O dia 28 de setembro marca o Dia pela Descriminalização do Aborto na América Latina e Caribe. Uma das formas que encontramos para participar dessa luta foi colocar o tema do aborto como central neste número do Fêmea.

Os movimentos feministas e de mulheres defendem a legalização do aborto, a descriminação do aborto e a ampliação dos permissivos legais para a realização do aborto, como forma de defender a vida das mulheres. Mas nunca é demais lembrar que, em paralelo, esses movimentos reivindicam o direito ao planejamento familiar, defendem a liberdade de orientação sexual, apóiam as ações afirmativas, em suma, propõem uma série de outras medidas que assegurem a igualdade de direitos e oportunidades entre mulheres e homens.

O fortalecimento de políticas públicas que combatam a violência doméstica e sexual e que assegurem o direito à saúde sexual e reprodutiva, e à educação sexual, são exemplos de outras propostas que o movimento feminista e de mulheres defende. Para nós, essas sim são medidas que incidem sobre algumas das principais causas da gravidez indesejada, diminuindo, portanto a necessidade de um aborto.

A Norma Técnica, do Ministério da Saúde, sobre o atendimento a mulheres e adolescentes vítimas de violência sexual, no Brasil, a despenalização do aborto, na Colômbia, e a resolução do Ministério da Saúde, no Peru, que introduziu a contracepção oral de emergência entre as normas de Planejamento Familiar, são indicativos de que as sociedades estão, passo a passo, assegurando um atendimento digno às mulheres que optam por fazer uso desse recurso.

A Comissão Parlamentar de Inquérito, da Câmara dos Deputados, que discutiu a alta incidência da Mortalidade Materna no Brasil, encerrou recentemente os seus trabalhos. Entre suas recomendações estão: a implementação de um debate público plural e democrático em torno da questão do aborto; e a solicitação de urgência na discussão do Projeto de Lei n.º 20/91 que regulamenta o atendimento no Sistema Único de Saúde dos casos de abortamento previstos no Código Penal, de 1940 (gravidez resultante de estupro ou que traga risco de vida para a mulher) e do Projeto de Lei n.º 1.135, que propõe que o abortamento realizado com o consentimento da gestante, deixe de ser considerado crime. A CPI entendeu que a aprovação destas medidas incidiria favoravelmente na diminuição da morte materna no Brasil.

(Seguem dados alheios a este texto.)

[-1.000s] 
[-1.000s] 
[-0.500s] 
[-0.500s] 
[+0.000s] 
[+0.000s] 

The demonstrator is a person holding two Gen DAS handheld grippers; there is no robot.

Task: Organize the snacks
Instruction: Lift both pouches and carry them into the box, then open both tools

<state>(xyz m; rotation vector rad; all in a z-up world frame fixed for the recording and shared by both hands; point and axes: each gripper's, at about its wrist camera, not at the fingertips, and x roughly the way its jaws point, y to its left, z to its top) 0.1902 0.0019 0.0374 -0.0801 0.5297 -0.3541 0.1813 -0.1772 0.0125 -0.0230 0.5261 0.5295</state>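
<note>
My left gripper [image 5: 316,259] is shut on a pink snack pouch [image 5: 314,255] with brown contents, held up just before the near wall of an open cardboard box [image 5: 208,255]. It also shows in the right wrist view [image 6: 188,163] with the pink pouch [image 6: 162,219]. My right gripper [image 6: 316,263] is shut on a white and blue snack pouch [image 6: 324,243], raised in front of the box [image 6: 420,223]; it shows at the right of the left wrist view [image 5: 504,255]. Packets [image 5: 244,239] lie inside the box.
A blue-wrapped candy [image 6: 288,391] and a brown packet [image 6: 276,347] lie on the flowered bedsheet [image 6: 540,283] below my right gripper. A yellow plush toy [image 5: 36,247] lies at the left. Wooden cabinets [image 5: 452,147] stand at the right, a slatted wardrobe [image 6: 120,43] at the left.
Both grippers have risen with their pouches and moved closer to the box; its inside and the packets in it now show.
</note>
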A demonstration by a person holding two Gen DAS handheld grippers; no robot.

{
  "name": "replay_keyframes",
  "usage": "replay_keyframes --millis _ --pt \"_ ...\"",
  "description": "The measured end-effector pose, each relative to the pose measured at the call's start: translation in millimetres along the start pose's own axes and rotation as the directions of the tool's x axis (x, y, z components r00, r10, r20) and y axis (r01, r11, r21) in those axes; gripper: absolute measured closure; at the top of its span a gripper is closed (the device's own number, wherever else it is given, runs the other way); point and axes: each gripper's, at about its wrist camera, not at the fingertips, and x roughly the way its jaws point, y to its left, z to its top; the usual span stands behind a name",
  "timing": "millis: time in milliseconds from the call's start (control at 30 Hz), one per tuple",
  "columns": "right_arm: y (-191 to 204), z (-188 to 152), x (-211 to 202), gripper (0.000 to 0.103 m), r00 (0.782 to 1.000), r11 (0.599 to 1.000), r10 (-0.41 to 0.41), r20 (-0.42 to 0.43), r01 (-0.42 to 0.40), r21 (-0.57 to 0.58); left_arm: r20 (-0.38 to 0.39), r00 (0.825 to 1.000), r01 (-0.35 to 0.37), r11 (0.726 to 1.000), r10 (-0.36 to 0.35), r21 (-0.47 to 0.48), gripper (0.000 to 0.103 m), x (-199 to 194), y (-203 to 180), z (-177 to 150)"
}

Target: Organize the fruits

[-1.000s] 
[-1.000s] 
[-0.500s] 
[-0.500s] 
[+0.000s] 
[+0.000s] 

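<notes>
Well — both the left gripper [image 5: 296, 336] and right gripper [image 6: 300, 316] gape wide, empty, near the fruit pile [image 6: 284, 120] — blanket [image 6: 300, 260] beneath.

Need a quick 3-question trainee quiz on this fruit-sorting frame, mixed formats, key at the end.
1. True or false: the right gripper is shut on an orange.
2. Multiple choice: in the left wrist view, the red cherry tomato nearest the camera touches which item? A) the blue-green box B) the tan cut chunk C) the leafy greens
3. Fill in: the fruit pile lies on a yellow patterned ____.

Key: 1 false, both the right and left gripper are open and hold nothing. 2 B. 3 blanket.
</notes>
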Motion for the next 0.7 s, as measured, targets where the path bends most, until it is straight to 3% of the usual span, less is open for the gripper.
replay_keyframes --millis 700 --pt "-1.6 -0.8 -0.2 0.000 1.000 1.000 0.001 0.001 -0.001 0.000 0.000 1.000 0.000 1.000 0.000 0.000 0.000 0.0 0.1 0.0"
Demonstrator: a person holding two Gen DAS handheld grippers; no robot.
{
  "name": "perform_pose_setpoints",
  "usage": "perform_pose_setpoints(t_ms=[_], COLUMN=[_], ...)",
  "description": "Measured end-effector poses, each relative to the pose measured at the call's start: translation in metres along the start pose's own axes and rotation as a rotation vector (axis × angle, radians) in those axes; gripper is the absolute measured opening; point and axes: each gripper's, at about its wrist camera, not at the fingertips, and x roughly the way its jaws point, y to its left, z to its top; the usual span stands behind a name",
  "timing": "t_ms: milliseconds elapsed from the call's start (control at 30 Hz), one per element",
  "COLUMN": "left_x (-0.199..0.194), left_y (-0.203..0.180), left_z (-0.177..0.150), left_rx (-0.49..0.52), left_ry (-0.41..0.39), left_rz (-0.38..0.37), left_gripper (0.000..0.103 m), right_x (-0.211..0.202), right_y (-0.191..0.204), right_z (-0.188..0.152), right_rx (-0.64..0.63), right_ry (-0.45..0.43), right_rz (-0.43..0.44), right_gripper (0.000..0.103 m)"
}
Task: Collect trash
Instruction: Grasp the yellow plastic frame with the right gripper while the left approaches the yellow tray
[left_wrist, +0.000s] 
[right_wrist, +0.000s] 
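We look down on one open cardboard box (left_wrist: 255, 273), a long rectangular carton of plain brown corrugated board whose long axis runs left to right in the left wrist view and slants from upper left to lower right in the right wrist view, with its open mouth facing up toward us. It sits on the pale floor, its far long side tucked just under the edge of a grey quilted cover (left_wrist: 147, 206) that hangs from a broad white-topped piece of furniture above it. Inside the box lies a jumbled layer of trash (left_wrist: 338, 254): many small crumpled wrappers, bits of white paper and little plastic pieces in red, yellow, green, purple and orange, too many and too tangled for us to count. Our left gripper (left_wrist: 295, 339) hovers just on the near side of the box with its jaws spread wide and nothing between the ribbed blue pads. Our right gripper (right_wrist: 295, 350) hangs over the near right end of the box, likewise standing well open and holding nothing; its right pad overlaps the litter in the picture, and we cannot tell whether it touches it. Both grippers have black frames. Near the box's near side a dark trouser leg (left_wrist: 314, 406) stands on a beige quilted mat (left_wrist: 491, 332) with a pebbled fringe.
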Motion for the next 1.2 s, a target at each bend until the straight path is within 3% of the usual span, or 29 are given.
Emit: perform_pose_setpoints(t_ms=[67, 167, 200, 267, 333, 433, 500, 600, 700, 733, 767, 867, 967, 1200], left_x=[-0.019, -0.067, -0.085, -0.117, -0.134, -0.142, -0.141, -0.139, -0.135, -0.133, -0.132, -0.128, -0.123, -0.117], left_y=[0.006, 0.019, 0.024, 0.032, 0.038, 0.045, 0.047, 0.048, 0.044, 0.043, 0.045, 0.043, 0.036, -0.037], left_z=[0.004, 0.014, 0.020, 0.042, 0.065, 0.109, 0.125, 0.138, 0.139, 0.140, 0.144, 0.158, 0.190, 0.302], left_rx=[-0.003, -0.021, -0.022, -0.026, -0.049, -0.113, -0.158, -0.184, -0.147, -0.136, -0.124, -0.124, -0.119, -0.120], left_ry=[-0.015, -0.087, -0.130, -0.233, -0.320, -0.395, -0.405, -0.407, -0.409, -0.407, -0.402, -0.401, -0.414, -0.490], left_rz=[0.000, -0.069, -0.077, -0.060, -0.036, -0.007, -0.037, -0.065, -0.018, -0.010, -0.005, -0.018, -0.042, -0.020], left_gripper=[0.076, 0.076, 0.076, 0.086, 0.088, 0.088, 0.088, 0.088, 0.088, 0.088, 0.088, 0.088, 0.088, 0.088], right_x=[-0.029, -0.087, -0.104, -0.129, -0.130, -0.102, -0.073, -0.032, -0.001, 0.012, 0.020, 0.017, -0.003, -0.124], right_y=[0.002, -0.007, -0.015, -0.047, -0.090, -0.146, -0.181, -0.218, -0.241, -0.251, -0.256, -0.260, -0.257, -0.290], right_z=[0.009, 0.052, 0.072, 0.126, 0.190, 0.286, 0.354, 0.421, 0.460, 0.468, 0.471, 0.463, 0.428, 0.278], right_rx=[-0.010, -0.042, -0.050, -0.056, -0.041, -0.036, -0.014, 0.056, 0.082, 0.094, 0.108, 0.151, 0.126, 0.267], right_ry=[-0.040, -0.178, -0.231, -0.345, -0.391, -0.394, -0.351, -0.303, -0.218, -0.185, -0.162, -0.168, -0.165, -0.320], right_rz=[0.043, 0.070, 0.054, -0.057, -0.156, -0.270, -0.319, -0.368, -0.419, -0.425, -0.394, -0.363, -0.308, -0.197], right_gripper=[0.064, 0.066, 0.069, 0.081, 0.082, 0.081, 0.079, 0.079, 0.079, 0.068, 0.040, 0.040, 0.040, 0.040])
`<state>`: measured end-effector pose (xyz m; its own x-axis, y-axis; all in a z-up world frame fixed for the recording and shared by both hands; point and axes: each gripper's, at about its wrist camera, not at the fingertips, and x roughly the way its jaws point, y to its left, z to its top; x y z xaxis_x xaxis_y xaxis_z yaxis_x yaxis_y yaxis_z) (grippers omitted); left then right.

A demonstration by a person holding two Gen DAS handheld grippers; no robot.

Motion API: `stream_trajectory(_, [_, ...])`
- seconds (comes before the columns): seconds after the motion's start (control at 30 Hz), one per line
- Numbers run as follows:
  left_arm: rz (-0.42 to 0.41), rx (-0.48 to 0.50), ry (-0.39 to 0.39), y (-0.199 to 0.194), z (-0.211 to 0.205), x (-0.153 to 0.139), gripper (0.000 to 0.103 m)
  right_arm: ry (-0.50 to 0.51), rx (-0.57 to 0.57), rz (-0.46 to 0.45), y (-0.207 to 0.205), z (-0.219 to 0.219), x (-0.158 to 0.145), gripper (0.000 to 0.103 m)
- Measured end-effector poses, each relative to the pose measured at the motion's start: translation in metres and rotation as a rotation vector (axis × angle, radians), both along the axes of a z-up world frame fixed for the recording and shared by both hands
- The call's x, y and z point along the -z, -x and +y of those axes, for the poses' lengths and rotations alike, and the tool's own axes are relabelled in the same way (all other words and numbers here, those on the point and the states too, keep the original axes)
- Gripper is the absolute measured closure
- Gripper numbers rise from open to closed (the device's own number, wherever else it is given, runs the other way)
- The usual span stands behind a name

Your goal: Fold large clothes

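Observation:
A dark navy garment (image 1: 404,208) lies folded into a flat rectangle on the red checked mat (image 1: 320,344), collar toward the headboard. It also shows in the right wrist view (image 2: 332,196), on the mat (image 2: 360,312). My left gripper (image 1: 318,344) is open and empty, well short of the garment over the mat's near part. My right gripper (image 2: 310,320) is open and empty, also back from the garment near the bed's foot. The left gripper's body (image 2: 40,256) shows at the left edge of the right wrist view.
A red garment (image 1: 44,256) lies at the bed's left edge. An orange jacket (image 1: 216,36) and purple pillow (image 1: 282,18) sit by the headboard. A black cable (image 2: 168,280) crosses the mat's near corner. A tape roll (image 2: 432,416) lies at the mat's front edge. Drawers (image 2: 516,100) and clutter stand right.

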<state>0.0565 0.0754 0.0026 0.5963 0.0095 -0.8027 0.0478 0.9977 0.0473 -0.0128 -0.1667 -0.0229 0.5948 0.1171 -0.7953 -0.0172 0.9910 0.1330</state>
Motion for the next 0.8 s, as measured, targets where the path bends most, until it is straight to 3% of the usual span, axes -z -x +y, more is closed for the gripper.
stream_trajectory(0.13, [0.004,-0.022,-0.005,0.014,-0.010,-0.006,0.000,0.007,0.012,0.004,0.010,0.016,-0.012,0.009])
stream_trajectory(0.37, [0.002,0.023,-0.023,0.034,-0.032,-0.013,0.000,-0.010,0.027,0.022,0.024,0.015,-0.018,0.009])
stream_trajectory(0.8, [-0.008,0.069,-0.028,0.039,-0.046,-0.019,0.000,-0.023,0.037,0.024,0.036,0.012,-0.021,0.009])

Ter ou não ter filh@s não é uma decisão simples e de pequenas conseqüências. Tod@s nós sabemos que as crianças ocupam um grande espaço na vida, e por muito tempo. Uma responsabilidade (e um prazer) que, na maioria das vezes, em nossas sociedades, ainda ficam concentrados na mulher. Além disso, a gestação propriamente dita, pelo menos por enquanto, é ainda restrita às mulheres.

Aqueles homens que, com sua posição insensível e intolerante, querem obrigar as mulheres a continuar realizando a interrupção de gravidez, sem o amparo e o apoio devidos e necessários, que parem um pouco para refletir. Até onde eles estão comprometidos ao dizer: - Tenha! Seria fundamental que os homens começassem a olhar para os seus “abortos” - as milhares de crianças abandonadas, afetiva e materialmente, pelo pai.

Grupos como Pró-vida e Opus Dei continuam buscando o retrocesso de direitos já adquiridos, mas não podem ser vistos como a força hegemônica no campo religioso. Diálogos, como o que aconteceu em Belo Horizonte, no Seminário da SOTER - Sociedade de Teologia e Ciências da Religião, são fundamentais para que se construam feminismos e religiosidades que se entrecruzem, valorizando as diferenças e contribuindo para que o Planeta e os Seres Humanos, mulheres e homens que nele vivem, tenham iguais oportunidades de usufruir a vida.